AIM OF THE TASK: Please work out how many lines of this material include "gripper", and answer with that number by itself.

DATA SHOWN:
*-*-*
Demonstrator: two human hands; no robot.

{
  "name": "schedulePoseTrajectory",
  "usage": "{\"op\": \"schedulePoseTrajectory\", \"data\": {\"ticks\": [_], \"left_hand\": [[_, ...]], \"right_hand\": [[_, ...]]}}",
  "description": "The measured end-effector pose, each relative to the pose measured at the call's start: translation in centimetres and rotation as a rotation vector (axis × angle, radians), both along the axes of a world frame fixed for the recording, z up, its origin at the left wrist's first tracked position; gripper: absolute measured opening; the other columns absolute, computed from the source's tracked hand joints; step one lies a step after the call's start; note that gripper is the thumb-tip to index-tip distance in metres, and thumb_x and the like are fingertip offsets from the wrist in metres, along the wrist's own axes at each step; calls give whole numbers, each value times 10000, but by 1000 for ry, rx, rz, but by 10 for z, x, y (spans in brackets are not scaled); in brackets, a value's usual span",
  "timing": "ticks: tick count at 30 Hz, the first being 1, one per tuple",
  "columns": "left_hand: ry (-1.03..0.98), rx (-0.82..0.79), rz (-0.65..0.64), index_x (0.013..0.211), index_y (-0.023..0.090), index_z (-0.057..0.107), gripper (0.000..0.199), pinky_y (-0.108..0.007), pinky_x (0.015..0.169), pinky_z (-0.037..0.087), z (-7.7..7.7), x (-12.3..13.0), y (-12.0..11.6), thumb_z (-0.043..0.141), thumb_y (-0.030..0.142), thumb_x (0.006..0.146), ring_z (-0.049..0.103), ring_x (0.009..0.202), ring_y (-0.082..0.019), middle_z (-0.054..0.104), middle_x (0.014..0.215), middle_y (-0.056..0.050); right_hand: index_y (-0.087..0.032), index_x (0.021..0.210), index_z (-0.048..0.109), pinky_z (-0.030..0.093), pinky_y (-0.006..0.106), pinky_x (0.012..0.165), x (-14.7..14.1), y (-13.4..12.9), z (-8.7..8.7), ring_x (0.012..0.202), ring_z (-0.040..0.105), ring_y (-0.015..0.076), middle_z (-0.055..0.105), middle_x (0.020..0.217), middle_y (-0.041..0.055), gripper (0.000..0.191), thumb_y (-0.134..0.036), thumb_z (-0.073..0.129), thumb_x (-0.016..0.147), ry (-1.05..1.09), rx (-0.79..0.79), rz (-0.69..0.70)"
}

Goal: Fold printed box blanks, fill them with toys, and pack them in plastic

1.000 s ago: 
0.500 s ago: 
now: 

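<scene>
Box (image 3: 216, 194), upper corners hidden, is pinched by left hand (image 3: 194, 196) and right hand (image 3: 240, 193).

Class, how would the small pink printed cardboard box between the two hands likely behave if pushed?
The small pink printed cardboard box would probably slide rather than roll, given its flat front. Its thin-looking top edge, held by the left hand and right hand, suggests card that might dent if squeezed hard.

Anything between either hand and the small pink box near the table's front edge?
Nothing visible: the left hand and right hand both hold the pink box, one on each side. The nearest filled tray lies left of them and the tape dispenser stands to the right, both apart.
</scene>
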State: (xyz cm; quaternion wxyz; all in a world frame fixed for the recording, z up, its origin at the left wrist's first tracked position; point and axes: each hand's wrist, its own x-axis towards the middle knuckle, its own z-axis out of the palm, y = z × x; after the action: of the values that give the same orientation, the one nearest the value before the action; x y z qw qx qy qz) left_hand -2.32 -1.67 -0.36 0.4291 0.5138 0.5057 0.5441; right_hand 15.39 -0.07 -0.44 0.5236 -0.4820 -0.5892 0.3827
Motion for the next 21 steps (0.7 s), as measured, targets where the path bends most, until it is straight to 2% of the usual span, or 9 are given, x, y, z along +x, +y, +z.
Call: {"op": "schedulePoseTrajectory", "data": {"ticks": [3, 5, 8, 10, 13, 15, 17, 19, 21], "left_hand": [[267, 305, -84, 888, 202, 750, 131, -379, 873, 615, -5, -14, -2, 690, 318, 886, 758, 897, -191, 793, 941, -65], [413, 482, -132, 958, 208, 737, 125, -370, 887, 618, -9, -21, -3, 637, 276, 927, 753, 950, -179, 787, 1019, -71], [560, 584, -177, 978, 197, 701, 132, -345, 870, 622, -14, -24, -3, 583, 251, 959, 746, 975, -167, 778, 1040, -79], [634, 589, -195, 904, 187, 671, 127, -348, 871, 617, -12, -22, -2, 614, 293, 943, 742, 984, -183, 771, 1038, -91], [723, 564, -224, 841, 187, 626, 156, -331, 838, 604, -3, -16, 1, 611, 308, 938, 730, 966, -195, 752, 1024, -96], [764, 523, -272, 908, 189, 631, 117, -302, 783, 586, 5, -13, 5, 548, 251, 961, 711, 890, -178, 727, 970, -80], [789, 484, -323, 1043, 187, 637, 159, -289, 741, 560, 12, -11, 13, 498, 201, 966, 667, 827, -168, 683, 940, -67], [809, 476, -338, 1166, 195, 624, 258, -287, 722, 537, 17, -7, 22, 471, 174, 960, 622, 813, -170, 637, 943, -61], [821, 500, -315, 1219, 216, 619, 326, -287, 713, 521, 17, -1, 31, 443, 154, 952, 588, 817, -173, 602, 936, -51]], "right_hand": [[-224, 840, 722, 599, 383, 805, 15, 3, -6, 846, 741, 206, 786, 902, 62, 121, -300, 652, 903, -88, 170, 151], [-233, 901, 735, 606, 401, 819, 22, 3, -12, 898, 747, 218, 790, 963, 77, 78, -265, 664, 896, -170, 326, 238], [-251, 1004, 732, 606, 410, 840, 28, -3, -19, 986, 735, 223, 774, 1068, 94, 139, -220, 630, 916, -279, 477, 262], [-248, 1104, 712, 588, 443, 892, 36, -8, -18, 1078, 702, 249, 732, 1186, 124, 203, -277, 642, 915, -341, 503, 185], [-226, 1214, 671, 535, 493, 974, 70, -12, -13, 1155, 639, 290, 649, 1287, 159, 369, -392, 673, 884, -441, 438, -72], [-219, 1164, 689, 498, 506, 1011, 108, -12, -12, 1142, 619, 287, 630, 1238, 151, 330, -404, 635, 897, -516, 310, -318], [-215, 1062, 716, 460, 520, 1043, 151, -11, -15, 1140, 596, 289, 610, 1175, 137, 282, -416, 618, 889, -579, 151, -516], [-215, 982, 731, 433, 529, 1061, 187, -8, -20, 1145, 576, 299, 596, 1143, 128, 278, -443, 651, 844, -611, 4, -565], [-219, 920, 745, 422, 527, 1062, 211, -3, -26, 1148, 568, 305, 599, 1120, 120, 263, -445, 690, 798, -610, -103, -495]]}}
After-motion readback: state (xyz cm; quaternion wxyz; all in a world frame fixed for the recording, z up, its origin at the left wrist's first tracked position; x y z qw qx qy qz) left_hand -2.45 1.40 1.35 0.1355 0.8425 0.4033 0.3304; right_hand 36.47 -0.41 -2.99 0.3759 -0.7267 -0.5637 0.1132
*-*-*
RESPONSE AREA: 2